REQUIRED WORK :: Retype the material exactly, ending with the line containing "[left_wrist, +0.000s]".
+++
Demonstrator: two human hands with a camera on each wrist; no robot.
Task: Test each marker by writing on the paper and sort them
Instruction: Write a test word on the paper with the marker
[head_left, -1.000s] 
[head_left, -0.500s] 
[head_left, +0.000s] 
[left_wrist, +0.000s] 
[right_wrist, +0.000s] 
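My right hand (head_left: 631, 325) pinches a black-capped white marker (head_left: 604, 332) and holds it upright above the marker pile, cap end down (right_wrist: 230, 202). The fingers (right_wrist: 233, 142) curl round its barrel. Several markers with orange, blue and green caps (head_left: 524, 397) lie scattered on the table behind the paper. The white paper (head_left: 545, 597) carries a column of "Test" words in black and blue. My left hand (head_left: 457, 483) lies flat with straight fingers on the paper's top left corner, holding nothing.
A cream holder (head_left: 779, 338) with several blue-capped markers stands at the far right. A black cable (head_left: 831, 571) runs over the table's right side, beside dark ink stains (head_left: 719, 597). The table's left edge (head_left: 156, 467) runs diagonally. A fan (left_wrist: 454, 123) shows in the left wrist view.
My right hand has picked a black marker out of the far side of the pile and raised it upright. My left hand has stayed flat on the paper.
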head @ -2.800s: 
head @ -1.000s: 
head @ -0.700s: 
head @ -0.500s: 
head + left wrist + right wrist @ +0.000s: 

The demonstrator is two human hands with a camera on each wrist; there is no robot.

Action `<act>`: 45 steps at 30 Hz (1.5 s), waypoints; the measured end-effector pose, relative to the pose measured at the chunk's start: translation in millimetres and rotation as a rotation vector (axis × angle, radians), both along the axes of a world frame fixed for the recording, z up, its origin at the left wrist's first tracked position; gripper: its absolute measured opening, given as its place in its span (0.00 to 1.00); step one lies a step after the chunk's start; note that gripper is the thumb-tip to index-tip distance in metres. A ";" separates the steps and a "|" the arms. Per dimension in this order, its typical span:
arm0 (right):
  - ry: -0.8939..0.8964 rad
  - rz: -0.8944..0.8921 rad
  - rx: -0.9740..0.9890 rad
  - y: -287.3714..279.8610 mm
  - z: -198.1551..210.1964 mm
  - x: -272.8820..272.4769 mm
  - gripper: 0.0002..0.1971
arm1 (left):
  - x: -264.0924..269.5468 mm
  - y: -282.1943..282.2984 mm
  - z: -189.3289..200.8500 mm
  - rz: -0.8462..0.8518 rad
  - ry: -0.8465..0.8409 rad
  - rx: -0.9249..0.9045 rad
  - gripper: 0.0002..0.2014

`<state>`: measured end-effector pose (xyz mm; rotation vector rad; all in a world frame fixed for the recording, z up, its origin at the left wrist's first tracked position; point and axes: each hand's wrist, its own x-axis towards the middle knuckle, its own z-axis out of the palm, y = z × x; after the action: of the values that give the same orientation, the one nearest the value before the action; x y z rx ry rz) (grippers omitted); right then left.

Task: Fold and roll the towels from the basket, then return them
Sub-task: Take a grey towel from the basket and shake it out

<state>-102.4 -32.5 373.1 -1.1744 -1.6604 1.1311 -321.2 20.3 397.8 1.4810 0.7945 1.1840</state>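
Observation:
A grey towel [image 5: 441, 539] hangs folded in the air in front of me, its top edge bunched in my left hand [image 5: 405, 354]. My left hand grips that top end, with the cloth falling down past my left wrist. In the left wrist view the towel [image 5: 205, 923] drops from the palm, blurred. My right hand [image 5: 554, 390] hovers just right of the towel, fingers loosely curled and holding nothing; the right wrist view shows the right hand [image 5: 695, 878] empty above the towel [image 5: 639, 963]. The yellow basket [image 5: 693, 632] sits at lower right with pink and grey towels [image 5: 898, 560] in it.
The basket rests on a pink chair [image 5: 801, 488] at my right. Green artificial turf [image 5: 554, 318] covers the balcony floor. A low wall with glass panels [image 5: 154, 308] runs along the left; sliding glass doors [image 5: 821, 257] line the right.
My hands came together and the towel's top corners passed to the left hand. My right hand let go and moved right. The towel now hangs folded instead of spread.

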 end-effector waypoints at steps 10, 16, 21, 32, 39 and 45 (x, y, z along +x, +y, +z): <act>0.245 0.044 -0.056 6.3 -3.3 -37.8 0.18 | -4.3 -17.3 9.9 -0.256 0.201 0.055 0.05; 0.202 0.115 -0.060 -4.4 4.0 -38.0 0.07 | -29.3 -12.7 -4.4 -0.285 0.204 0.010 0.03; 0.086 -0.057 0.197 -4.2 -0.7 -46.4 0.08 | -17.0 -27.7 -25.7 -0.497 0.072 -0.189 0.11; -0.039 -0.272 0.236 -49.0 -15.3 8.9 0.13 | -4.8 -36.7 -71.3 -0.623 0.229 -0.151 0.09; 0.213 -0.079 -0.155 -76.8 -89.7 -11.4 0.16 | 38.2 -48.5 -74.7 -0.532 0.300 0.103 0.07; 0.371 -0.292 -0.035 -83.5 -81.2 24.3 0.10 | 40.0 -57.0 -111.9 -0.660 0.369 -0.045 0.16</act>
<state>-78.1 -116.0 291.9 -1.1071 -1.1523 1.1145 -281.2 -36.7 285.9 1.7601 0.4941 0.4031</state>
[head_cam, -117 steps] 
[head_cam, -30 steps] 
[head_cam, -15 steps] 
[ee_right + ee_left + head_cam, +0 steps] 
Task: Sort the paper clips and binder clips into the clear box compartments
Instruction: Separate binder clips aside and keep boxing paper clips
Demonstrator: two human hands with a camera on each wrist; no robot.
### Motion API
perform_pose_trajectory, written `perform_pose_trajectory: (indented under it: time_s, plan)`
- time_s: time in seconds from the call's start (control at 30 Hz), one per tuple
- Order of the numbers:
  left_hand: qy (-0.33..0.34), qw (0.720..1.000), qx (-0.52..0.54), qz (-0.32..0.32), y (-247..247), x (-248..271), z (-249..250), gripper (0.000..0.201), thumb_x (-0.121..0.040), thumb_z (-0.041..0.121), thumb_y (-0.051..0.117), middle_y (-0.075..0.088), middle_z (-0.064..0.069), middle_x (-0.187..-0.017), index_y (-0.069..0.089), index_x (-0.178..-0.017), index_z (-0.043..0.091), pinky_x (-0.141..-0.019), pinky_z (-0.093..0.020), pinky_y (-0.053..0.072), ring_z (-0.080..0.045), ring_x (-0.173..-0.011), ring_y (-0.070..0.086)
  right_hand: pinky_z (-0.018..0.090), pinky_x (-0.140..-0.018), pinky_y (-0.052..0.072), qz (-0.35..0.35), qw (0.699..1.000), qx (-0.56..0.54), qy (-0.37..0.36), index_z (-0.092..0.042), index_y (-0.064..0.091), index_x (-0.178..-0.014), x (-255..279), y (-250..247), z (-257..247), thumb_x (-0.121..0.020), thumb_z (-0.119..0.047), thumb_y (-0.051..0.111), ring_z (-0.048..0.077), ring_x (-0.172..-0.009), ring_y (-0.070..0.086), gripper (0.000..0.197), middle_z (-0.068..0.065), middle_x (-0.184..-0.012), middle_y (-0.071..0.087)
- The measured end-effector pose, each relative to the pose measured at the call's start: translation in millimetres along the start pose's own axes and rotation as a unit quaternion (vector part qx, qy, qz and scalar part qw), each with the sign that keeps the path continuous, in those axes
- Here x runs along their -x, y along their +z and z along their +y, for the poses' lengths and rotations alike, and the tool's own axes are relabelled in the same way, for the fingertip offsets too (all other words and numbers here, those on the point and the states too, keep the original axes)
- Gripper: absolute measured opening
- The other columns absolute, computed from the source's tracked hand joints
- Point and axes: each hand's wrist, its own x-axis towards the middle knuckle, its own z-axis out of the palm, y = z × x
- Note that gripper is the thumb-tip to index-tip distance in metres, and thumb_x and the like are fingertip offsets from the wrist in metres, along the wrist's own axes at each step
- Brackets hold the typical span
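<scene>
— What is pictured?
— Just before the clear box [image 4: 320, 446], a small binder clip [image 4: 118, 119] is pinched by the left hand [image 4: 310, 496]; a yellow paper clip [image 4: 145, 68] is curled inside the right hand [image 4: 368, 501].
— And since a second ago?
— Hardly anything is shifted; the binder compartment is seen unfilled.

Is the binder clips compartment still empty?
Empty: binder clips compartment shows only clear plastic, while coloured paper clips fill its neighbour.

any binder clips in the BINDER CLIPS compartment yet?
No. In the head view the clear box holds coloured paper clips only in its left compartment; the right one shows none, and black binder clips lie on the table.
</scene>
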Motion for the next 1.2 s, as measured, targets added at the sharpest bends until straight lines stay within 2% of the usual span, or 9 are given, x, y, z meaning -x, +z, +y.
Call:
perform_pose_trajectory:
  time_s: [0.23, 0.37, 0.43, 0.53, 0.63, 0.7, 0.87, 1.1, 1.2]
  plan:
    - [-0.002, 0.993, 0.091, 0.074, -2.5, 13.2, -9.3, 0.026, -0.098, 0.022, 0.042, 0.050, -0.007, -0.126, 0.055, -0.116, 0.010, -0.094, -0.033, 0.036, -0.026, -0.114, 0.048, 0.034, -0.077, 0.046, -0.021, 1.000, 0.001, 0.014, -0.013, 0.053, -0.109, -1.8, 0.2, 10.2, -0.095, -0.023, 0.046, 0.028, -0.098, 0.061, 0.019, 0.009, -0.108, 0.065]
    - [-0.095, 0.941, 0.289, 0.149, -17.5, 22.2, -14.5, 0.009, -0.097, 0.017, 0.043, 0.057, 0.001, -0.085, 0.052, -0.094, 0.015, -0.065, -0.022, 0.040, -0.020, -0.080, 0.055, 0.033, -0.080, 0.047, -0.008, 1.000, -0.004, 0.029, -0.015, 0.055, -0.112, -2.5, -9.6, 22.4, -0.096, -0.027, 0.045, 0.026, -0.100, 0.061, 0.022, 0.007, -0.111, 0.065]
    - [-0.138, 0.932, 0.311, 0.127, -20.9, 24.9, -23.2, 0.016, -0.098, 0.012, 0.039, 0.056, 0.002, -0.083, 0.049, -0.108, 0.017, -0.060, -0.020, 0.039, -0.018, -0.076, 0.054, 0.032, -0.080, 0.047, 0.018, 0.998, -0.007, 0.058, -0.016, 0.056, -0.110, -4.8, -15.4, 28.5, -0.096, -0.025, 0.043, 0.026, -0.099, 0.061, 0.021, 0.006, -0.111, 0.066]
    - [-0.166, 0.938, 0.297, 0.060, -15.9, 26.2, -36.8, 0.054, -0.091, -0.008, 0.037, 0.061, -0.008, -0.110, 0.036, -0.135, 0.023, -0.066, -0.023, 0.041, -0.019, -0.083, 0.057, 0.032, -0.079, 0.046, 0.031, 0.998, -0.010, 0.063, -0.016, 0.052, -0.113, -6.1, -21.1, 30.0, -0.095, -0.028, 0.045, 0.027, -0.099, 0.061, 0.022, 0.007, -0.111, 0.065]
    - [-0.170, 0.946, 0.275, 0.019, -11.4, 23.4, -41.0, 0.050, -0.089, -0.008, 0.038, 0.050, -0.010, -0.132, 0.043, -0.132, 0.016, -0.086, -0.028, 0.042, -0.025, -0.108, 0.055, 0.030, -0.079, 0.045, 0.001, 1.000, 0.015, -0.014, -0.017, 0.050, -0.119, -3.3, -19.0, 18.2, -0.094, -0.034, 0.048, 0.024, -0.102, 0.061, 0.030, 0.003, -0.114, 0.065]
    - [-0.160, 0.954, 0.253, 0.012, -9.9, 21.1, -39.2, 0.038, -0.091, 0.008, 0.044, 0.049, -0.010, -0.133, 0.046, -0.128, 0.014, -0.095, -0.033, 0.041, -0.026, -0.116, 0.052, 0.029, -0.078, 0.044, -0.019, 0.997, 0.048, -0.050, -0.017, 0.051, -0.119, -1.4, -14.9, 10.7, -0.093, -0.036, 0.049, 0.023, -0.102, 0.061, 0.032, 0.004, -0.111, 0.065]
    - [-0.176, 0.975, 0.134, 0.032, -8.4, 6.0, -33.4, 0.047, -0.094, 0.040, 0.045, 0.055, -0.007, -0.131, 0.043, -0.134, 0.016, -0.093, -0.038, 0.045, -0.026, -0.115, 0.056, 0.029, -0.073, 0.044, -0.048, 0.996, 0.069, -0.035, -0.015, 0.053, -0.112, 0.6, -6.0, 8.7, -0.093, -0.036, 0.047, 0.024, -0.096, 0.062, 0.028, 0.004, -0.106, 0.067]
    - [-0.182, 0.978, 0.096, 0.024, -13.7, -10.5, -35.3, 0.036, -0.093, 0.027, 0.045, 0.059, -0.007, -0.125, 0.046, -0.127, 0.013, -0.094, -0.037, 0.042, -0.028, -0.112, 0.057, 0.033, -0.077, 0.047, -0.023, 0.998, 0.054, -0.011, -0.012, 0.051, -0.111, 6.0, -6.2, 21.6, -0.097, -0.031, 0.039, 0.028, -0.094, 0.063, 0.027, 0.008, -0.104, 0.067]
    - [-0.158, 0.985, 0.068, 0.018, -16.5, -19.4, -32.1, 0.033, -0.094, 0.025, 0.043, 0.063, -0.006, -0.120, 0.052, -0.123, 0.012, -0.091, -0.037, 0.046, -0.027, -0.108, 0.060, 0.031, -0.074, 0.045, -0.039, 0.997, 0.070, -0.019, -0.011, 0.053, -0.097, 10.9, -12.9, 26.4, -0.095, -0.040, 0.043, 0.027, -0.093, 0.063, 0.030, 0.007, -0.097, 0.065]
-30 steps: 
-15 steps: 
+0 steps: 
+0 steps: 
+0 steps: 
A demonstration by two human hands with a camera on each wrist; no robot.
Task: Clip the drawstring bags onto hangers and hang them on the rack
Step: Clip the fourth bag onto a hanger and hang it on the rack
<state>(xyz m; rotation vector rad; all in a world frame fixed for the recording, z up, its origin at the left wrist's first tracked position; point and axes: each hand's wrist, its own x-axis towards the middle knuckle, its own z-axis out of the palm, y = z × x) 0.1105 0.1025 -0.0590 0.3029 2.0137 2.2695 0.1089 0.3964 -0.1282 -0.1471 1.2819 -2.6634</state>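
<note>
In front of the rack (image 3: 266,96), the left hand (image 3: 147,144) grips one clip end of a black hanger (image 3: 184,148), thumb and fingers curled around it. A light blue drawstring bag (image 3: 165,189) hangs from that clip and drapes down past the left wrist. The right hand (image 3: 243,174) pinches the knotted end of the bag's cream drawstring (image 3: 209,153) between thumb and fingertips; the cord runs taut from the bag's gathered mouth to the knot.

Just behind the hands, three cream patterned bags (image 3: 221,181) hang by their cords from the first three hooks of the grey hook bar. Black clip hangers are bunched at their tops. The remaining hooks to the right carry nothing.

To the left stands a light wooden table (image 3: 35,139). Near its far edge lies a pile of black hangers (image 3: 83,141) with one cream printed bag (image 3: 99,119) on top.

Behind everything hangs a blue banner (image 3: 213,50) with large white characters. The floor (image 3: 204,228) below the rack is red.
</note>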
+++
RESPONSE ::
Demonstrator: two human hands with a camera on each wrist; no robot.
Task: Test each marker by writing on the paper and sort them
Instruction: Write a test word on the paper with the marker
[head_left, -1.000s] 
[head_left, -0.500s] 
[head_left, +0.000s] 
[left_wrist, +0.000s] 

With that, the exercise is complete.